→ **EXERCISE OBJECTIVE**
Among the entries below, count the lines containing the string "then". Only the count is needed.

→ **DATA SUPPLIED**

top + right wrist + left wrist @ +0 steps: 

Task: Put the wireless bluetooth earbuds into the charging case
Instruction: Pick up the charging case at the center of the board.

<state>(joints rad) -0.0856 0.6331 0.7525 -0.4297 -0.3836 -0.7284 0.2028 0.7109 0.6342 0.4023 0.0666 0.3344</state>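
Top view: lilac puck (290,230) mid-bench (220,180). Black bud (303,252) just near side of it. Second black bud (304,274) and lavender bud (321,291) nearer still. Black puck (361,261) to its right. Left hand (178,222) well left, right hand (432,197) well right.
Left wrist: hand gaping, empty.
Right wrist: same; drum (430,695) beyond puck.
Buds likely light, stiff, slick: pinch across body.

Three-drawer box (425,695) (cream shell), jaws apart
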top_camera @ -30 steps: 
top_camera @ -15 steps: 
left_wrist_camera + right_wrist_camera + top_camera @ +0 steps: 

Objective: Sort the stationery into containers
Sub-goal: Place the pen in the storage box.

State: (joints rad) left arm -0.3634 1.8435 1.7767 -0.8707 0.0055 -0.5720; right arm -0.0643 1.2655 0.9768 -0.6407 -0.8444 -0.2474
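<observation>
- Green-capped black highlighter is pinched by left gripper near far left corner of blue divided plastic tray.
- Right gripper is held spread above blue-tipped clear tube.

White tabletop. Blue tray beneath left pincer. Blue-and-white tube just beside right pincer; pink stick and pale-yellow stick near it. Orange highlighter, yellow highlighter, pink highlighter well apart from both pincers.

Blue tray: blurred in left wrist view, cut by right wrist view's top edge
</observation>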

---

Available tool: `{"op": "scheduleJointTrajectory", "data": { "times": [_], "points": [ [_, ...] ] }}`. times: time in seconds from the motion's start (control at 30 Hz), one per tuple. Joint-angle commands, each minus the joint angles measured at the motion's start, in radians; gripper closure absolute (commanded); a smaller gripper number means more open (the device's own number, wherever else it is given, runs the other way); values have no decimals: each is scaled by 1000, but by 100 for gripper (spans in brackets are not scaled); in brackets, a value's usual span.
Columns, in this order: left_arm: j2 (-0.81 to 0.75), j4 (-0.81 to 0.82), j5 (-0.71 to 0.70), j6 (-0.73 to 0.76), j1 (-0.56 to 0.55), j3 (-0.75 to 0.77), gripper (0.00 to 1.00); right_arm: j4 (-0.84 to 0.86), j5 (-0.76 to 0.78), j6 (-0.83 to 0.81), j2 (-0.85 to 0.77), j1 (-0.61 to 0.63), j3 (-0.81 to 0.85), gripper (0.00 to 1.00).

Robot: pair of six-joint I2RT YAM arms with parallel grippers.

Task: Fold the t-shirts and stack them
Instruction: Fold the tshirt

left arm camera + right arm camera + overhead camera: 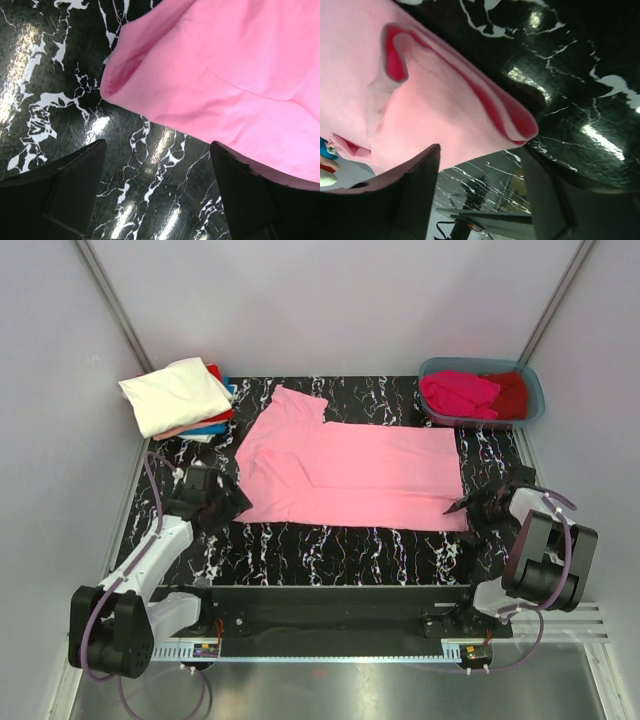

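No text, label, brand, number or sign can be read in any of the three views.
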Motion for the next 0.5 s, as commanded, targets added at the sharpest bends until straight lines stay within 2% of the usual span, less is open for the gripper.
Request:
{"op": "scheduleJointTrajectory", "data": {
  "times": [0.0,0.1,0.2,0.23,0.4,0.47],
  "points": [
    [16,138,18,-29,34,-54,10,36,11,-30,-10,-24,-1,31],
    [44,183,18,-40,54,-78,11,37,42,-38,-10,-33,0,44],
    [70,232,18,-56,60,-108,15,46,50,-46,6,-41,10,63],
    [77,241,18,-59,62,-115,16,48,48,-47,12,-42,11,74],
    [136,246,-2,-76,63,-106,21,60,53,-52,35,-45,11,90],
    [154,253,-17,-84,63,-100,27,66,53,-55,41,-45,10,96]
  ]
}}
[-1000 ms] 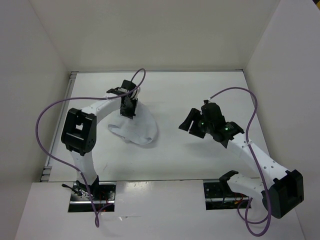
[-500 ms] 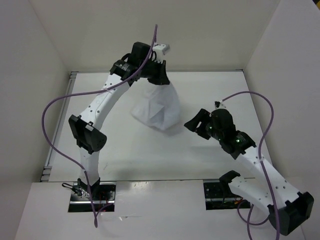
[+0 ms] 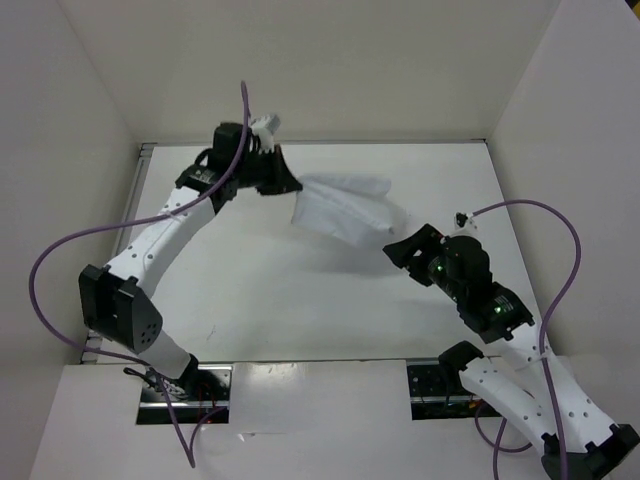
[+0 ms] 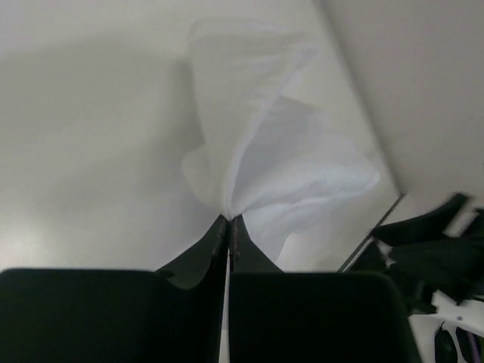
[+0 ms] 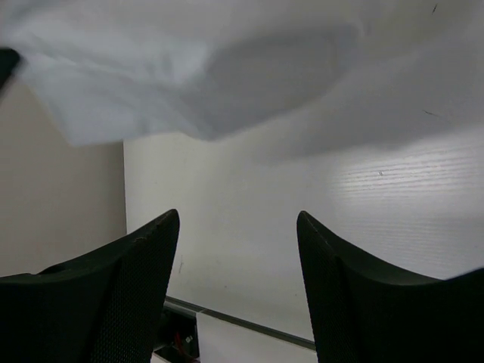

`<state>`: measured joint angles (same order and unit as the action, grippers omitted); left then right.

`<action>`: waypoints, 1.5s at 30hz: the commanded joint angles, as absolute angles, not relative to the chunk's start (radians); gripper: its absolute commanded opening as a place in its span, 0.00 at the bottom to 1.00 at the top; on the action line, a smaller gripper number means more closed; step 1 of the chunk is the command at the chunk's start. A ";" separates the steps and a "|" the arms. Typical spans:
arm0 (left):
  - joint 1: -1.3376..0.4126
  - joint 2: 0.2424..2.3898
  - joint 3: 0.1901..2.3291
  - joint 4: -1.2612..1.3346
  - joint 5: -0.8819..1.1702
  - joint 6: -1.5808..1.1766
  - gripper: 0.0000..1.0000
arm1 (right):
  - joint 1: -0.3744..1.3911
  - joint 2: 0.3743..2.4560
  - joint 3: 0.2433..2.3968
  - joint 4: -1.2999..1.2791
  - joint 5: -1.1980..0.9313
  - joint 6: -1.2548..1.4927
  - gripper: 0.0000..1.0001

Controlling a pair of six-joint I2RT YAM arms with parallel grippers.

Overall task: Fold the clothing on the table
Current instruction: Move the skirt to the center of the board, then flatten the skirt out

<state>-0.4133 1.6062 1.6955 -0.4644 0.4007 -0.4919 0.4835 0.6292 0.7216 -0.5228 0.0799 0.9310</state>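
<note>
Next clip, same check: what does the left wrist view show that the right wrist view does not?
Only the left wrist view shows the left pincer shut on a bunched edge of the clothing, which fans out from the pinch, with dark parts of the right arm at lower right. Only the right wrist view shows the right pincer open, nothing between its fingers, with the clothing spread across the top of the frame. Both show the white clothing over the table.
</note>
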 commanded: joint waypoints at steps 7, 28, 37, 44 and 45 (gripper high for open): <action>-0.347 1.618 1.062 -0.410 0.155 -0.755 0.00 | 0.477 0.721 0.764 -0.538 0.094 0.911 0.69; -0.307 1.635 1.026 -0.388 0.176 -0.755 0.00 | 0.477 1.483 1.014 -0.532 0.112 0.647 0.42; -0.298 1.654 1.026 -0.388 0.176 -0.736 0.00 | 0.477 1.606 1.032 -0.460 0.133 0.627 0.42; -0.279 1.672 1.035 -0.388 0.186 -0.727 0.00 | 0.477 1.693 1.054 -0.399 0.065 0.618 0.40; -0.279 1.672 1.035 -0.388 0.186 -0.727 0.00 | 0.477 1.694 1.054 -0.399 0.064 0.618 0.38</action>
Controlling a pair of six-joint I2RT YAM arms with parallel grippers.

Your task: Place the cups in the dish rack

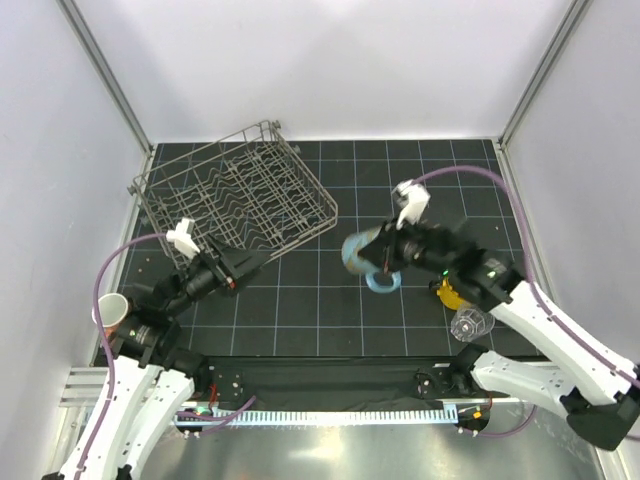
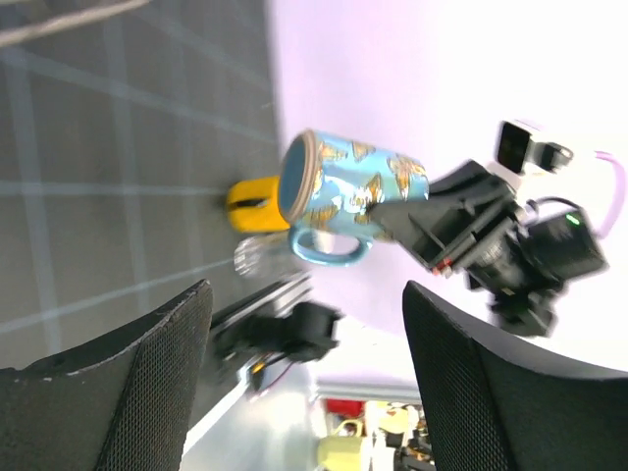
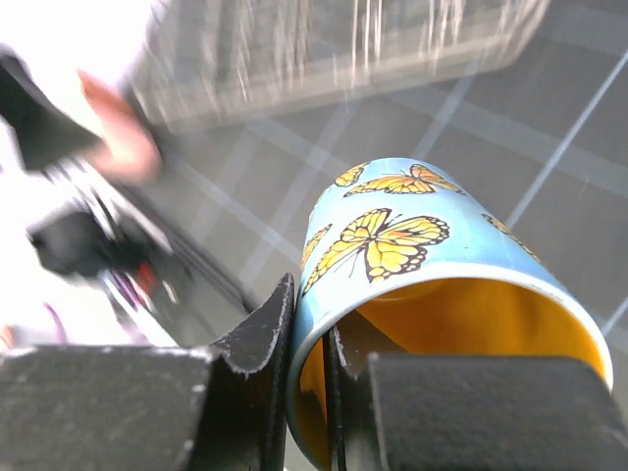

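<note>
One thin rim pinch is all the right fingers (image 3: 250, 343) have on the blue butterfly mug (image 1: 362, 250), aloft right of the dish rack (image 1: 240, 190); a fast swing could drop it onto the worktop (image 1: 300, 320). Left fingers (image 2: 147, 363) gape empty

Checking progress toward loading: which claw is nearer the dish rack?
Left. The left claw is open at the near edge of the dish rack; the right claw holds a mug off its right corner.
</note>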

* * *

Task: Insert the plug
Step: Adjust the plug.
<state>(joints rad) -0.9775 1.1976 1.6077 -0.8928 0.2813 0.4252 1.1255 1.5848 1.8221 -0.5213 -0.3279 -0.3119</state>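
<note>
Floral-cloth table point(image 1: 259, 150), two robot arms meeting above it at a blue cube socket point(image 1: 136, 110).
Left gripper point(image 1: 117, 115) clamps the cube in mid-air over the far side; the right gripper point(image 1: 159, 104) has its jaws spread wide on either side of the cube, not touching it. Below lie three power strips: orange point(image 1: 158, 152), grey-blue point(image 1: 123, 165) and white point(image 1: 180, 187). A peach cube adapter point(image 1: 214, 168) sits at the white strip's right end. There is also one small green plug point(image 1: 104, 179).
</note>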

→ **SOLUTION FOR THIS EXERCISE**
2